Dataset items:
◆ ◆ ◆ ◆ ◆
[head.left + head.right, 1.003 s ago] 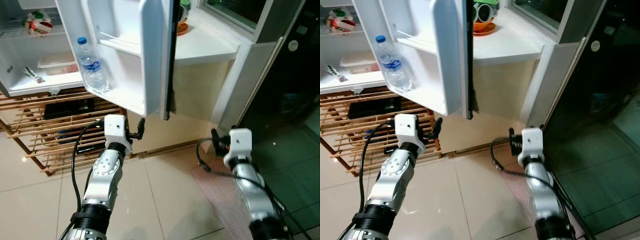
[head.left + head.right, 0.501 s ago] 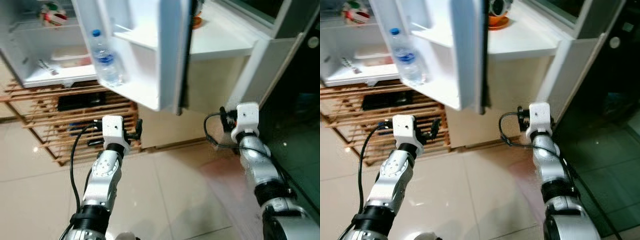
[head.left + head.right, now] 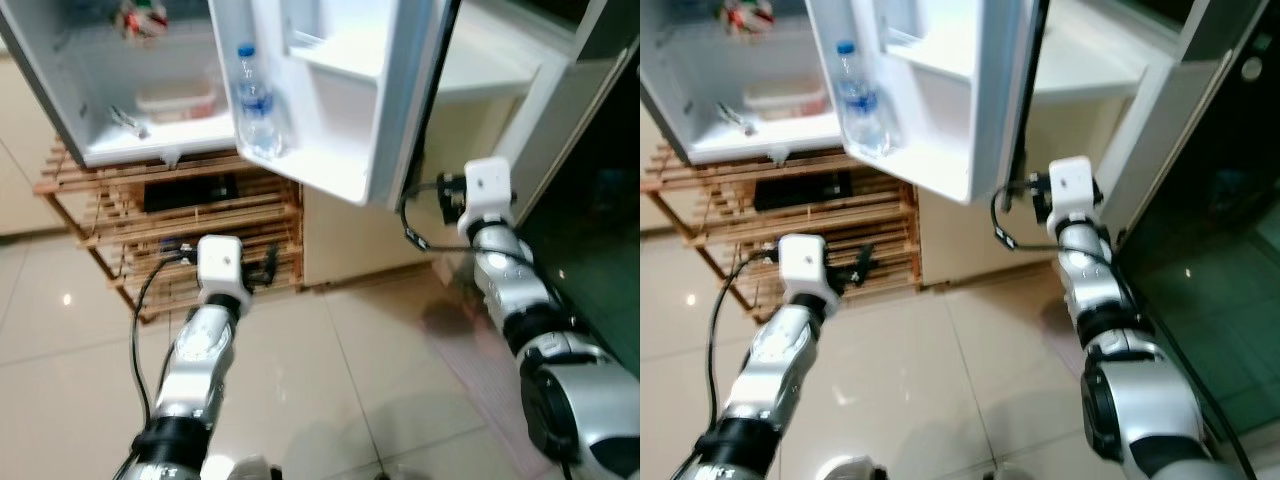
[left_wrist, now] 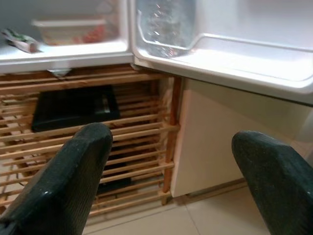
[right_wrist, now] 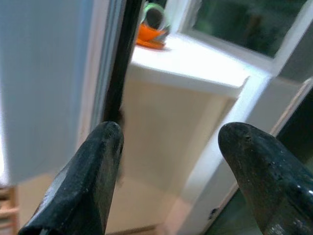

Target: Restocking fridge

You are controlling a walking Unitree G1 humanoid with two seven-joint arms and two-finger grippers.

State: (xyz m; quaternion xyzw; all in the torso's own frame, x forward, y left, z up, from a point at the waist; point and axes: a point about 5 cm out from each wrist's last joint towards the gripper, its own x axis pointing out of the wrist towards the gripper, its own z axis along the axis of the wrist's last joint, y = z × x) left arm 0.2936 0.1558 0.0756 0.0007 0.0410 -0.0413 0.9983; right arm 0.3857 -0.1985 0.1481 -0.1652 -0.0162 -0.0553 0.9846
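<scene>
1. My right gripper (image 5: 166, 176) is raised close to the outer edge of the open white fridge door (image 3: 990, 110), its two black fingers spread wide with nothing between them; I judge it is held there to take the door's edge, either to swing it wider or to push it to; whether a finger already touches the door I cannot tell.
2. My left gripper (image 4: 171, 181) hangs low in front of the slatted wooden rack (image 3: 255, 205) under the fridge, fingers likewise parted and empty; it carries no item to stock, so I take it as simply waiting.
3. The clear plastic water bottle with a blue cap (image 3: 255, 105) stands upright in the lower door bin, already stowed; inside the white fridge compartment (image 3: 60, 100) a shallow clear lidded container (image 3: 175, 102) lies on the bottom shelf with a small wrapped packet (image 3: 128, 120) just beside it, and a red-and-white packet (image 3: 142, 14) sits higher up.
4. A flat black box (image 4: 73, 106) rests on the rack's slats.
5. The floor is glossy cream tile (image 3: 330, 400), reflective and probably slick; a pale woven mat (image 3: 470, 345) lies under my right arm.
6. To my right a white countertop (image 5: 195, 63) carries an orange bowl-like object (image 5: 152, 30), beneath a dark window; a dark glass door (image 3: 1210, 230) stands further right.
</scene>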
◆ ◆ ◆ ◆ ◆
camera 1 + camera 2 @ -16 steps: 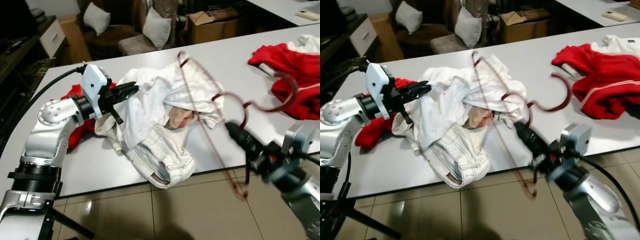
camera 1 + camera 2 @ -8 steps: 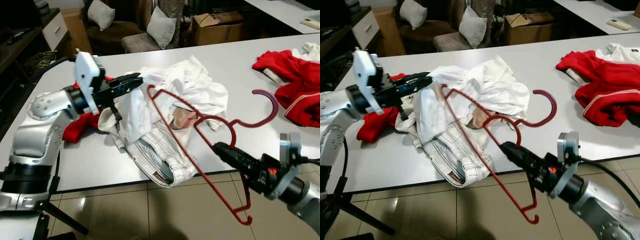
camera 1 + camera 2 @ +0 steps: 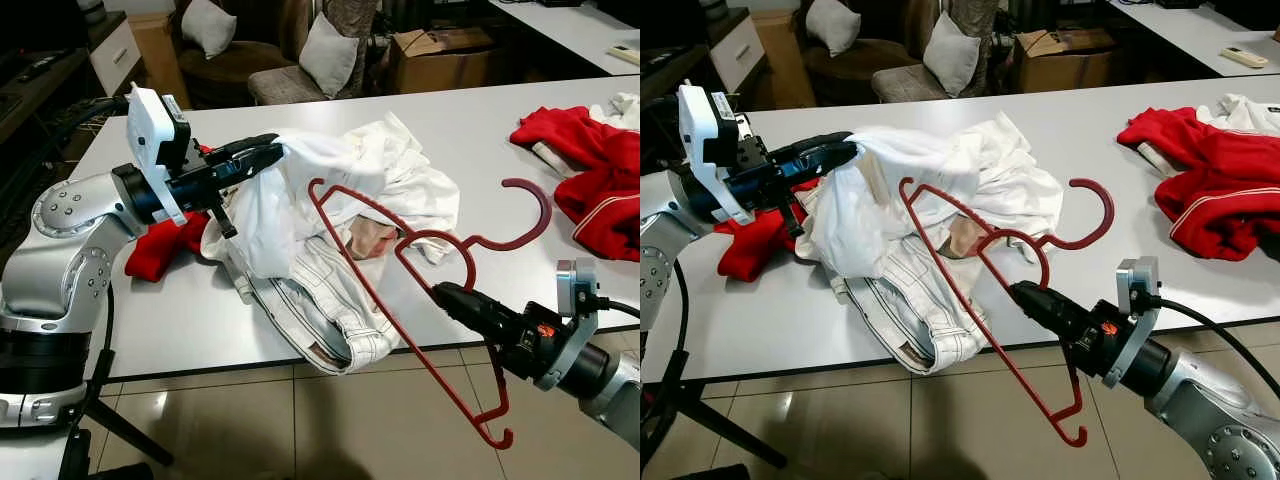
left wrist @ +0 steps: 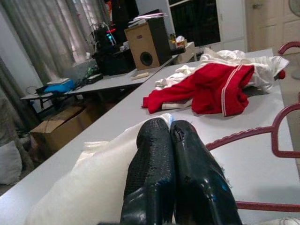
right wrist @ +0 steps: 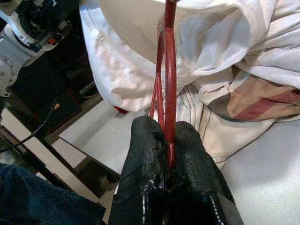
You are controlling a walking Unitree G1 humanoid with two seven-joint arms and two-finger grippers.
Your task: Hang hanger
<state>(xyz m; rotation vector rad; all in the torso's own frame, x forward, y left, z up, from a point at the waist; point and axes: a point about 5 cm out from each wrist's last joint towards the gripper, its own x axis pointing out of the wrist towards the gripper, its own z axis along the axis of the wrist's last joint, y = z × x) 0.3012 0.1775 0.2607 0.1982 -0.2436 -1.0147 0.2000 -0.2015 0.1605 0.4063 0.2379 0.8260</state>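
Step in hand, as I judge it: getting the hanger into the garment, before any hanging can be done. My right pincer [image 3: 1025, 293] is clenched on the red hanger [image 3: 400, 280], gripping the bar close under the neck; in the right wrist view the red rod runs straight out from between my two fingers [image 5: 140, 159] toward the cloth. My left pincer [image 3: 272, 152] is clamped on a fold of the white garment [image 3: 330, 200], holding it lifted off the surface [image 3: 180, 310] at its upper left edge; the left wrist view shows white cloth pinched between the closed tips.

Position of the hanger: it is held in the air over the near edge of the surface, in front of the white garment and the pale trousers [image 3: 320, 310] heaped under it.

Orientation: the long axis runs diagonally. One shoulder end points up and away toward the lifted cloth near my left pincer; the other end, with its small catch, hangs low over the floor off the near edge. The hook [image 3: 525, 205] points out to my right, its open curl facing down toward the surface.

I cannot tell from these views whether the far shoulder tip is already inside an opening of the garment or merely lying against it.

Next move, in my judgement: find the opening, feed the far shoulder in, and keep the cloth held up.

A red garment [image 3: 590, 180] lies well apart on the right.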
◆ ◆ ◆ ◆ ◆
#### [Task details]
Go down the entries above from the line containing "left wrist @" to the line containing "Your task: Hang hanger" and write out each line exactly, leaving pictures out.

#### [Task answer]
left wrist @ +0 steps: 
right wrist @ +0 steps: 
You are controlling a walking Unitree G1 humanoid with two seven-joint arms and two-finger grippers.
Your task: Hang hanger

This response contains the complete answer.